Dans le quartier on rit jaune; au funérarium on passe à la caisse avant de passer dans la caisse.
Dès l’aube, le parking du FunéRama s’est transformé en salon de l’économie morbide: arches de ballons gris perle, brumisateurs au parfum “bois verni”, et un DJ qui enchaîne des slows sans refrain. Sur la vitrine, un sticker promet “Sérénité garantie ou remboursée”, juste au-dessus d’un bac “destock défectueux” où s’alignent des urnes avec micro-rayures. À l’intérieur, les vendeurs portent des badges “conseillers en éternité” et un sens de l’humour taillé comme une lame de marbre.
“Nous voulons dédramatiser et démocratiser le grand départ, parce qu’au fond, personne ne sort gagnant de la vie, alors autant gratter -70%,” assure, la main sur le catalogue, Damien Grisot, directeur commercial au teint mat. “C’est une opération profondément humaine,” ajoute-t-il, en nourrissant le diffuseur d’ambiance baptisé “Dernier souffle”.

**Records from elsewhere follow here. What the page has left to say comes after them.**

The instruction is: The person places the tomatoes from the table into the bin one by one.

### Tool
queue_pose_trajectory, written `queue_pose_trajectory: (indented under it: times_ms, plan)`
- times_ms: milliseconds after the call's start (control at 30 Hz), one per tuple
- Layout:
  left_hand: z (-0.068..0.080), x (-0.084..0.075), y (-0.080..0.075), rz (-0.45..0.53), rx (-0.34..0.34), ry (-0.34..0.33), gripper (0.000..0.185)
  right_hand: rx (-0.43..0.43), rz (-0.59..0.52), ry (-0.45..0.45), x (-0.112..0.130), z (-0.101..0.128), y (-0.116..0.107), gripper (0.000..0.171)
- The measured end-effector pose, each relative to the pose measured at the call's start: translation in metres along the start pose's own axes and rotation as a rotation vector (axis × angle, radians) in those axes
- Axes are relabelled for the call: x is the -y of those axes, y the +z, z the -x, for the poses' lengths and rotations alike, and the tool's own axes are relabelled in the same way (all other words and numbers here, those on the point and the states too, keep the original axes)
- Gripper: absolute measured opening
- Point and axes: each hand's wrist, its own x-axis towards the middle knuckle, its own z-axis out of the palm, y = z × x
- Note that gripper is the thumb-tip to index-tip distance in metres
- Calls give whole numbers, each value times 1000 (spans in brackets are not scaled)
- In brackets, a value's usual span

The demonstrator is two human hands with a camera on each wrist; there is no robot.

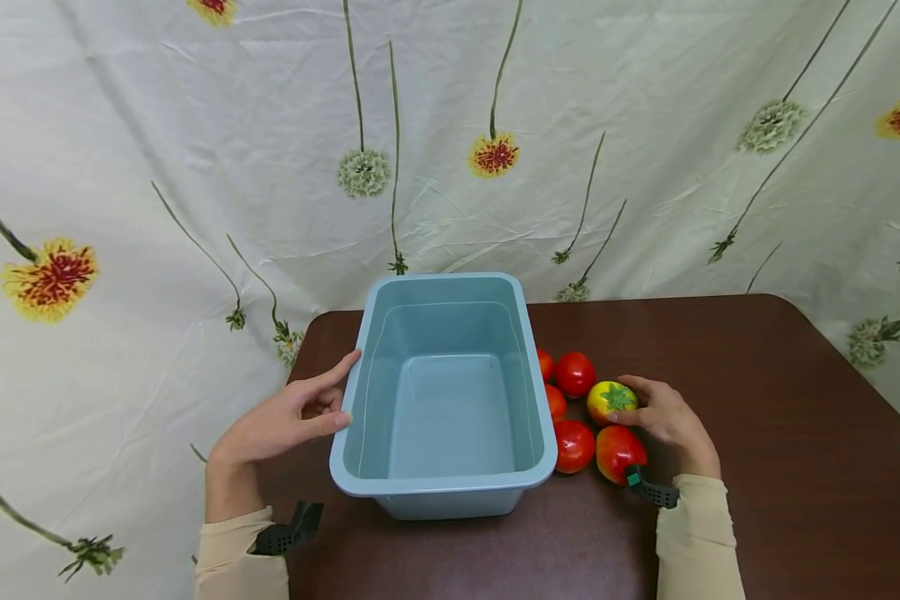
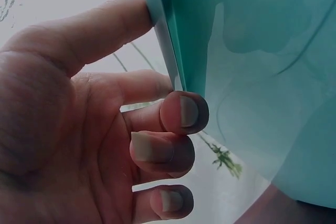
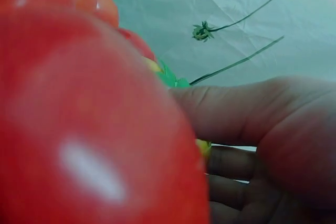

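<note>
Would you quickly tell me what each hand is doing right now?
Left hand: open, fingers resting against the blue tub.
Right hand: curled round the yellow tomato.

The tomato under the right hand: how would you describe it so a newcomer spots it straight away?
Start at the light blue tub on the brown table. A cluster of tomatoes lies just to its right, and the right hand curls round one of them. That tomato is the only yellow one, with a green star-shaped top; its neighbours are red.
</note>
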Motion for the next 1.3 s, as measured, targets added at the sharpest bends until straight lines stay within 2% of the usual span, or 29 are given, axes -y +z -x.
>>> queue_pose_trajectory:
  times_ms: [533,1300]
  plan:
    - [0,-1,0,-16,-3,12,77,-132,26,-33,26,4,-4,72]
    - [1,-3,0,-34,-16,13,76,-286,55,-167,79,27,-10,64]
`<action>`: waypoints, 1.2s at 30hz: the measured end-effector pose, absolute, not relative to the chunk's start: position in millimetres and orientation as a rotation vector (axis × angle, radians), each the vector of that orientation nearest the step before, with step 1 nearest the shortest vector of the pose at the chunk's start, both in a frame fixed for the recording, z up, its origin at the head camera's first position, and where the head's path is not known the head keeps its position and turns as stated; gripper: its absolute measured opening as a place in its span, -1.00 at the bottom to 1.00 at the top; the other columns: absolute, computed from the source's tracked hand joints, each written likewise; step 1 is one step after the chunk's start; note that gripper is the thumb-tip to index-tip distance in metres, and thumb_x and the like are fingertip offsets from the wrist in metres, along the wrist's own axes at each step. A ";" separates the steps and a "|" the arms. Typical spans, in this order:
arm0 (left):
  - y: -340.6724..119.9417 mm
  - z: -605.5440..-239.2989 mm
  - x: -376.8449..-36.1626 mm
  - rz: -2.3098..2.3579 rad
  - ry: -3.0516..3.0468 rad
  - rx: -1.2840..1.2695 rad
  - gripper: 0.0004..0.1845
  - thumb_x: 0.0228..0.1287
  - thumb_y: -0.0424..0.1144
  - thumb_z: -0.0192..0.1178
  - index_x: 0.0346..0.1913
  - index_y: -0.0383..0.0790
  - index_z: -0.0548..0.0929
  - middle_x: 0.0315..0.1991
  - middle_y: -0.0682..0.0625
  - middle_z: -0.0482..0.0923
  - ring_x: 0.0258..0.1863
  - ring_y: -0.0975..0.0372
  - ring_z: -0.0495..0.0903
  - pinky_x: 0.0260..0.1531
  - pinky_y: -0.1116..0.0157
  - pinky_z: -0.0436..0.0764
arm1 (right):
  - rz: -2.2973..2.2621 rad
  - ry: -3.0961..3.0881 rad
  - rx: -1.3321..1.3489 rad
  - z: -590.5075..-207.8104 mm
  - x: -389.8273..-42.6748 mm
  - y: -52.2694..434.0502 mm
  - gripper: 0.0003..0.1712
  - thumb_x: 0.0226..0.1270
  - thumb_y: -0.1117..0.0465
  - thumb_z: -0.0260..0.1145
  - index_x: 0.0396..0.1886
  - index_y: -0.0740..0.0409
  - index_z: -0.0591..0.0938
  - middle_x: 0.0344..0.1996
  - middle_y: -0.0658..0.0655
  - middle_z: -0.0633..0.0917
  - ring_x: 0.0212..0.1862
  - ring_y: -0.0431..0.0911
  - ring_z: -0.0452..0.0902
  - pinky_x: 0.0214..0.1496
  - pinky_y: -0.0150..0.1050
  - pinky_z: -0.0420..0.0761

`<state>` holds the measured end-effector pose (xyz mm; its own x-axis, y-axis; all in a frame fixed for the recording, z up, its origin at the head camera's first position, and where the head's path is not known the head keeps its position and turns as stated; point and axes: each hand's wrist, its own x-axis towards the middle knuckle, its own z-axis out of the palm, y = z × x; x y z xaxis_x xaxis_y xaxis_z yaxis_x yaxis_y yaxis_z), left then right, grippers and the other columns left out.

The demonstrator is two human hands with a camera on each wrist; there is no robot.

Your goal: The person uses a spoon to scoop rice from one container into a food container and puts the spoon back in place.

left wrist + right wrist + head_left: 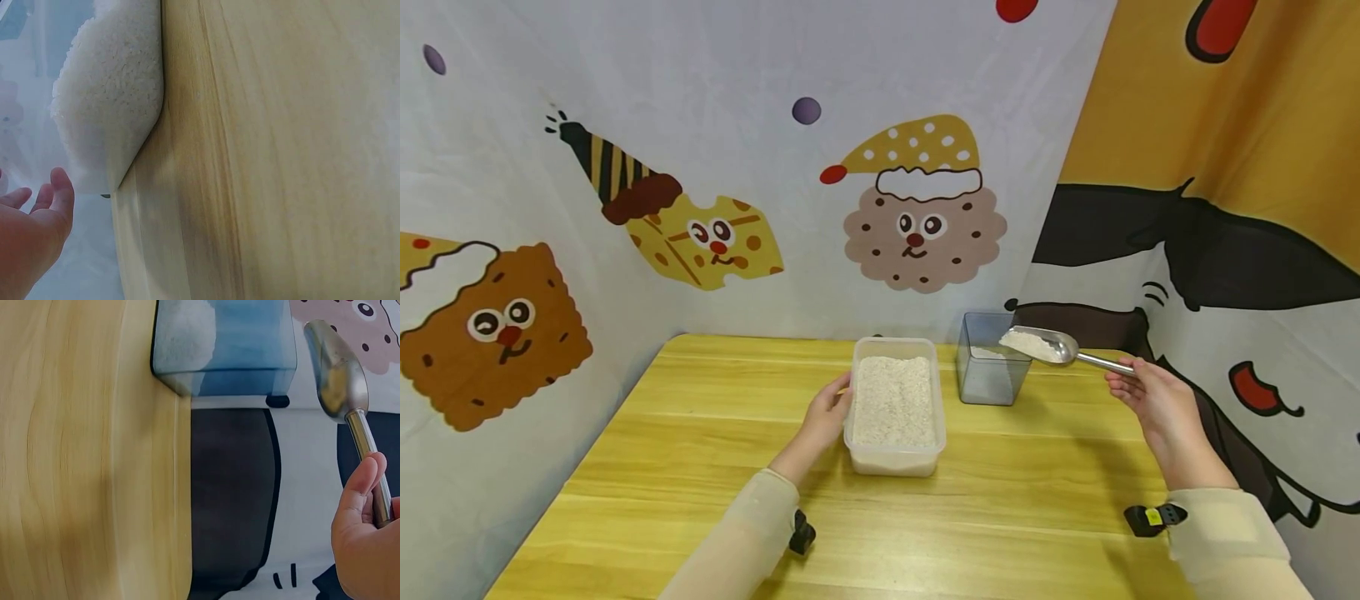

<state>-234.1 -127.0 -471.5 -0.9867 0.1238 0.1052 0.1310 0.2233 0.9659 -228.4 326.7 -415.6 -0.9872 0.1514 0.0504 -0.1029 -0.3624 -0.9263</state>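
A clear plastic tub (895, 462) full of white rice (895, 396) stands on the table, its grains plain in the left wrist view. My left hand (822, 418) is at the tub's left side, fingers loosely bent against or close to its wall. To the right, my right hand (1163, 408) grips the handle of a metal scoop (1058, 345) heaped with rice. The scoop's tip hangs over the rim of a bluish see-through square container (972, 331). Rice lies in the lower part of that container (250, 356), seen through its wall in the right wrist view.
The wooden table (715, 400) ends at a cloth backdrop (737, 150) with cartoon figures, close behind both containers. More printed cloth (1187, 333) hangs at the right, near the right hand. A narrow gap of tabletop separates the containers.
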 end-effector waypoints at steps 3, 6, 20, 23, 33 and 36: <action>-126.9 -470.7 -233.6 -1.934 -2.456 -0.267 -0.49 0.50 -0.26 -0.12 0.37 -0.49 0.20 0.29 -0.39 0.28 0.18 -0.21 0.41 0.05 0.03 0.57 | 2.423 -1.707 -0.101 -413.7 -228.0 330.5 -0.74 0.39 0.10 0.15 -0.32 0.13 0.69 -0.48 0.07 0.74 -0.43 -0.17 0.68 -0.35 -0.38 0.68; -127.6 -475.9 -238.4 -1.974 -2.447 -0.242 -0.51 0.49 -0.32 -0.12 0.38 -0.47 0.19 0.31 -0.37 0.27 0.20 -0.20 0.39 0.09 0.00 0.54 | 2.352 -1.771 -0.140 -409.6 -227.8 332.8 -0.75 0.39 0.07 0.14 -0.32 0.09 0.67 -0.49 0.04 0.74 -0.44 -0.19 0.67 -0.37 -0.40 0.67; -128.1 -505.7 -255.0 -1.948 -2.404 -0.225 -0.53 0.48 -0.31 -0.10 0.37 -0.38 0.26 0.29 -0.30 0.33 0.16 -0.14 0.46 0.05 0.04 0.58 | 1.981 -2.062 -0.111 -388.5 -230.3 330.9 -0.69 0.42 0.01 0.08 -0.15 0.18 0.51 -0.54 -0.12 0.71 -0.49 -0.29 0.63 -0.41 -0.50 0.63; -128.5 -505.6 -255.2 -1.947 -2.412 -0.214 -0.53 0.48 -0.31 -0.10 0.38 -0.36 0.25 0.30 -0.29 0.33 0.17 -0.13 0.46 0.05 0.05 0.57 | 1.874 -2.123 -0.082 -384.0 -230.8 328.1 -0.69 0.44 0.01 0.06 -0.15 0.17 0.52 -0.54 -0.15 0.71 -0.49 -0.31 0.63 -0.42 -0.52 0.62; -127.2 -477.6 -239.7 -1.995 -2.417 -0.229 -0.52 0.48 -0.35 -0.10 0.37 -0.47 0.21 0.31 -0.37 0.27 0.19 -0.21 0.41 0.08 0.00 0.54 | 1.153 -2.441 -0.043 -366.3 -230.8 310.2 -0.53 0.51 0.01 -0.04 -0.02 0.31 0.57 -0.54 -0.24 0.65 -0.49 -0.46 0.54 -0.40 -0.64 0.54; -126.4 -470.9 -235.2 -1.999 -2.421 -0.232 -0.52 0.48 -0.35 -0.11 0.36 -0.49 0.21 0.31 -0.38 0.27 0.19 -0.21 0.40 0.08 0.01 0.54 | 0.961 -2.457 0.035 -362.0 -228.3 303.1 -0.54 0.51 0.01 -0.03 -0.04 0.28 0.61 -0.47 0.06 0.72 -0.48 -0.52 0.48 -0.39 -0.71 0.46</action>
<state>-235.2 -126.4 -470.9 -0.9891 0.1173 0.0885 0.1091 0.1825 0.9771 -228.3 303.1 -362.0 -0.8757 0.1528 0.4581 -0.1987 0.7506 -0.6302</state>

Les voisins, eux, jurent sentir “l’esprit des grandes surfaces” plus que celui des lieux de repos. Une boutique d’à côté se plaint de voir sa vitrine noyée sous des confettis en forme de couronnes mortuaires et des flyers “Payez en trois fois, partez une fois”. Dans la file, une vieille dame farfouille un bac “accessoires”: coussins d’éternité, abat-jour crématoire, livret de points “10 tampons = 1 plaque gravée offerte”. Le magasin promet de prolonger l’opération “jusqu’à épuisement des stocks… et du reste”, avec, en cadeau, un porte-encens “Souffle final” pour les cent premiers clients qui gardent leur sang-froid.